Data extract:

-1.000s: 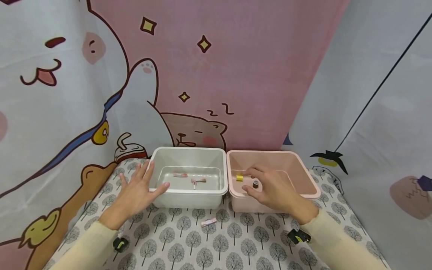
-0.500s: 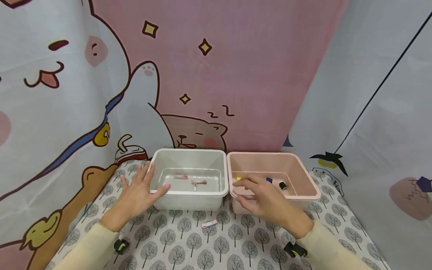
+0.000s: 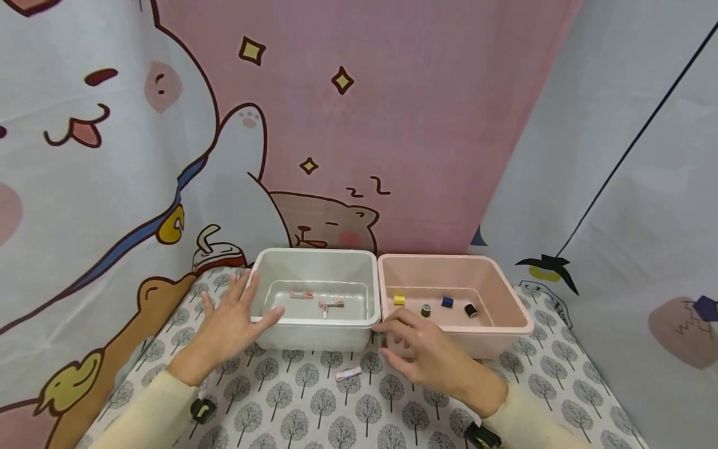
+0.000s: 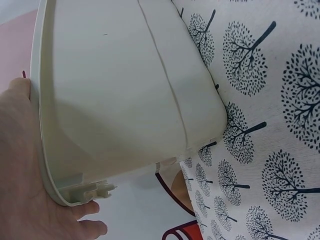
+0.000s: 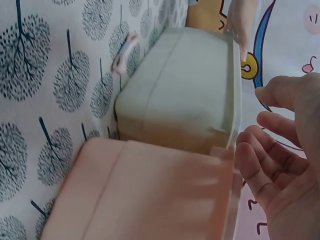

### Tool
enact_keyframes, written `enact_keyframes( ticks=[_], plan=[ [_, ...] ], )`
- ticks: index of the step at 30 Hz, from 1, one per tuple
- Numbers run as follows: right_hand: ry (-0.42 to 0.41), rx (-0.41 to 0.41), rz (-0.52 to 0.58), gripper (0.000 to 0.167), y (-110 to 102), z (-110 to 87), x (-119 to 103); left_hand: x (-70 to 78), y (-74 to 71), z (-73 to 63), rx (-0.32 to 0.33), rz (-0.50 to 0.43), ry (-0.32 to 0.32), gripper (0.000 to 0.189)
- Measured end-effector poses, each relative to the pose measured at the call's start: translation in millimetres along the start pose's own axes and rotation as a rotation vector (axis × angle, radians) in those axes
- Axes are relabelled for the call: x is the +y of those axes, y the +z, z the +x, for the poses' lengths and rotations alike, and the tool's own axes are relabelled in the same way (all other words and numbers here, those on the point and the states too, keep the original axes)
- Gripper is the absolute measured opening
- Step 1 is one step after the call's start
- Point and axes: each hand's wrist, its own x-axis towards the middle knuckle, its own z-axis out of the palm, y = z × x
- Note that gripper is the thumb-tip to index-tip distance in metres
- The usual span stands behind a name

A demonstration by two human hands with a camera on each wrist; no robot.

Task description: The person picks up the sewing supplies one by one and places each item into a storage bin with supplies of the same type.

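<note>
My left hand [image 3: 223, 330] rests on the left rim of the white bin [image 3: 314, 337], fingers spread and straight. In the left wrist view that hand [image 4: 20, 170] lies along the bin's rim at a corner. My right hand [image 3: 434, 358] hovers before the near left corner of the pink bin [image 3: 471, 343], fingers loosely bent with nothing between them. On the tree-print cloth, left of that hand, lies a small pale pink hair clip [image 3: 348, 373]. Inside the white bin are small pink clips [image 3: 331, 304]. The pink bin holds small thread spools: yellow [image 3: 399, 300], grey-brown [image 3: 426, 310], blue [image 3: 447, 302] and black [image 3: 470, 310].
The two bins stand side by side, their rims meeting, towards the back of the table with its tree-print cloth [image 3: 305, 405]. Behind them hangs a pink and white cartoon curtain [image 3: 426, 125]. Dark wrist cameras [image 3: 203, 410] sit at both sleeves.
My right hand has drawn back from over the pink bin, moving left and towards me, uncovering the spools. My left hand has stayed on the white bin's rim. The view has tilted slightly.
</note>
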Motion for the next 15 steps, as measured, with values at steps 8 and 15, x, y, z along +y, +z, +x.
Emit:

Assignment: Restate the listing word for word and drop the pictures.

The answer:
-1.000s: 
-0.500s: 
+0.000s: 
+0.000s: 
+0.000s: 

### Tool
enact_keyframes, written `enact_keyframes( ticks=[_], plan=[ [_, ...] ], )`
- ticks: index of the step at 30 Hz, from 1, one per tuple
- Numbers run as follows: right_hand: ry (-0.42 to 0.41), rx (-0.41 to 0.41), rz (-0.52 to 0.58), gripper (0.000 to 0.167), y (-110 to 102), z (-110 to 87), x (-119 to 103); left_hand: x (-70 to 78), y (-74 to 71), z (-73 to 63), rx (-0.32 to 0.33), rz (-0.50 to 0.43), ry (-0.32 to 0.32), gripper (0.000 to 0.189)
- Measured end-effector poses, each relative to the pose measured at the call's start: translation in millimetres along the start pose's own axes and rotation as a rotation vector (axis × angle, radians) in those axes
- Axes are relabelled for the call: x is the +y of those axes, y the +z, z the +x, for the poses' lengths and rotations alike, and the tool's own axes are relabelled in the same way (all other words and numbers here, those on the point and the states too, keep the original axes)
- Gripper is the absolute measured opening
- Step 1 is one step after the call's start
- Point and axes: each hand's wrist, its own x-axis towards the middle knuckle, its own z-axis out of the palm, y = z × x
- Note that gripper is the thumb-tip to index-tip distance in metres
- The usual span stands behind a name

A demonstration by two human hands with a camera on each wrist; no robot.

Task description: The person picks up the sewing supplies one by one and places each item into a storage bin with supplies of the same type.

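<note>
My left hand [image 3: 223, 330] rests on the left rim of the white bin [image 3: 314, 337], fingers spread and straight. In the left wrist view that hand [image 4: 20, 170] lies along the bin's rim at a corner. My right hand [image 3: 434, 358] hovers before the near left corner of the pink bin [image 3: 471, 343], fingers loosely bent with nothing between them. On the tree-print cloth, left of that hand, lies a small pale pink hair clip [image 3: 348, 373]. Inside the white bin are small pink clips [image 3: 331, 304]. The pink bin holds small thread spools: yellow [image 3: 399, 300], grey-brown [image 3: 426, 310], blue [image 3: 447, 302] and black [image 3: 470, 310].
The two bins stand side by side, their rims meeting, towards the back of the table with its tree-print cloth [image 3: 305, 405]. Behind them hangs a pink and white cartoon curtain [image 3: 426, 125]. Dark wrist cameras [image 3: 203, 410] sit at both sleeves.
My right hand has drawn back from over the pink bin, moving left and towards me, uncovering the spools. My left hand has stayed on the white bin's rim. The view has tilted slightly.
</note>
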Motion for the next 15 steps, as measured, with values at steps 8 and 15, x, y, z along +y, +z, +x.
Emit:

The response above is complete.